Annotated Bibliography: Financial Decision-Making
- Doumpos, M., & Zopounidis, C. (2014). Introduction to financial decision-making. Multicriteria Analysis in Finance, Springer Briefs in Operations Research, 1-10.
The study provides a thorough discussion of the financial decision-making process as a whole. In particular, the scope of this article ranges from distinguishing features of financial decision problems to a brief overview of the most influential frameworks for dealing with the issue. However, the greatest emphasis is put on the importance of the salient financial decisions with respect to risk management strategies, financial modeling, and financial engineering. Apart from detailing several risk management initiatives, the authors have paid substantial attention to outlining multicriteria aspects of financial decisions, which have to be taken into account by the company in the decision-making process. The above-mentioned facts would be of great significance to Starbucks in order to ensure proper organization of its financial stability while minimizing the risks. Nonetheless, it should be noted that this research simply reviews existing models but does not evaluate which of them can be preferably used in the current market conditions. In this regard, the study may seem too general, and as a result, theorizing an array of techniques not focused but briefly. Hence, even though this article is of general knowledge, its findings are applicable and relevant for Starbucks to be able to reconsider and possibly reshape its approaches to decision-making in terms of finances.
- Merigo, J. M., & Casanovas, M. (2011). Induced aggregation operators in the Euclidean distance and its application in financial decision-making. Expert Systems with Applications, 38(6), 7603-7608.

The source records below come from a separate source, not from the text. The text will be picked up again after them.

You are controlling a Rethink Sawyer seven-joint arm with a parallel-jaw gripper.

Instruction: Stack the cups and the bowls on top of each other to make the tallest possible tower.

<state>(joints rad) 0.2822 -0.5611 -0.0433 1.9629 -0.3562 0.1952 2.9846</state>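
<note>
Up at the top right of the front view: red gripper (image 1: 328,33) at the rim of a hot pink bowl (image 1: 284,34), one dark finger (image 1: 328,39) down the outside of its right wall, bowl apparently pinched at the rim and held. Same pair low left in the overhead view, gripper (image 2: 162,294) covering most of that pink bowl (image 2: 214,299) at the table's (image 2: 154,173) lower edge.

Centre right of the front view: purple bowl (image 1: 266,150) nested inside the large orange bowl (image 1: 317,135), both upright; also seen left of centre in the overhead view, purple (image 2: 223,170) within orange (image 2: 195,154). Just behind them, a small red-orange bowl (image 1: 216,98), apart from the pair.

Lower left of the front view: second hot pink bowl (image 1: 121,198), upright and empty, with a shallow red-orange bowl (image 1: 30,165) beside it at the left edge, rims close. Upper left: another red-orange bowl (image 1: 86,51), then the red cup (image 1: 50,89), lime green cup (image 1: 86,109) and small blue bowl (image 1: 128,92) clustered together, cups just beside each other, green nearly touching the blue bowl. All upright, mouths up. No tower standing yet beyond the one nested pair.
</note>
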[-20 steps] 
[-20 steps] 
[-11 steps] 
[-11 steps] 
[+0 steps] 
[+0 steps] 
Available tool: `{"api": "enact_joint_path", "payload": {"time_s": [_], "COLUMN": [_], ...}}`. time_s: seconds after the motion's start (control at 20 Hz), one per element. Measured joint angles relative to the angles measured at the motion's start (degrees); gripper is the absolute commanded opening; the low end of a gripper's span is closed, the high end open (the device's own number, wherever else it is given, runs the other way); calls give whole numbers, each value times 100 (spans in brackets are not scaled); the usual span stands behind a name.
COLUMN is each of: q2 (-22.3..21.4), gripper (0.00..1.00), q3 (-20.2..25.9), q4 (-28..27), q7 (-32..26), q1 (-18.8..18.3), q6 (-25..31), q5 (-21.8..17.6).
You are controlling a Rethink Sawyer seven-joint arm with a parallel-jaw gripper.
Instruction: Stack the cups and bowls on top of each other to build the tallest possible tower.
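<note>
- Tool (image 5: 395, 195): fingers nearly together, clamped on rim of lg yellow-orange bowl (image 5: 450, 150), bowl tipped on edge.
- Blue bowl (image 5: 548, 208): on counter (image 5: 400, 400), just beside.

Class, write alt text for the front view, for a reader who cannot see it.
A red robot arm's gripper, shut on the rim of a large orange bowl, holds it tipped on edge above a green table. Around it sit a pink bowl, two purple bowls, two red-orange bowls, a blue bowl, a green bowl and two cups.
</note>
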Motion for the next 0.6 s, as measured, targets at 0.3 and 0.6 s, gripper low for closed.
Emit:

The research deals with Euclidian distance as the primary component of induced aggregation operators applicable in financial decision-making. To be more precise, the scholars have introduced, explained in detail and tested the induced Eucledian ordered weighted averaging distance (IEOWAD) as “a parameterizing family of aggregation operators” (Merigo & Casanovas, 2011, p. 7603) on the example of selection of the investments. The framework is grounded on the values of arguments and, as asserted by researchers, may be used with respect to several theories and disciplines, such as decision and fuzzy theory, statistics, engineering, economics, soft computing, to list a few. Since the hypothesis is a new or rather redeveloped model, it is not amply tested to be found absolutely appropriate to be used in the intended field. However, owing to the fact that the authors have justified its applicability regarding selection investment area of finances, Starbucks may be able to follow this strategy in this sphere.
- Singh, A. K., & Parida, P. (2013). Soft computing in financial decision-making. Global Journal of Management and Business Studies, 3(2), 103-110.
The article underlines a vital role of proper financial decision-making concerning managing organizational resources and offers soft computing technique as an alternative to conventional statistical models. The centerpieces of the proposed method are Fuzzy Logic and Euclidean Distance concepts, providing “greater scope for evaluation of situations which are closer to the real world” (Singh & Parida, 2013, p. 104). Besides theorizing this technique, the authors have provided a detailed explanation of that how this framework works in practice. Specifically, this part involved model description, representation in formulas gradually, and a comprehensive discussion of the process of using this algorithm. As argued by the researchers, the model is appropriate for financial decision-making in any industry, with slight modifications in the algorithm and specific data necessary for the analysis. Therefore, it would be useful for implementing on Starbucks’ basis due to its comparable simplicity of application and high probability degree results. Nevertheless, this strategy has just been proposed, thus, holistic testing of its usage would be recommended to make sure that it really works as has been theorized and predicted. In any case, information from the article would be notable for Starbucks within financial dimension as, for instance, it is able to determine the gap between its ideal and actual performance or assess the competitors’ performance among other issues. The managers could have tested it and improved the model in accordance with specificities of their operational area and organizational performance.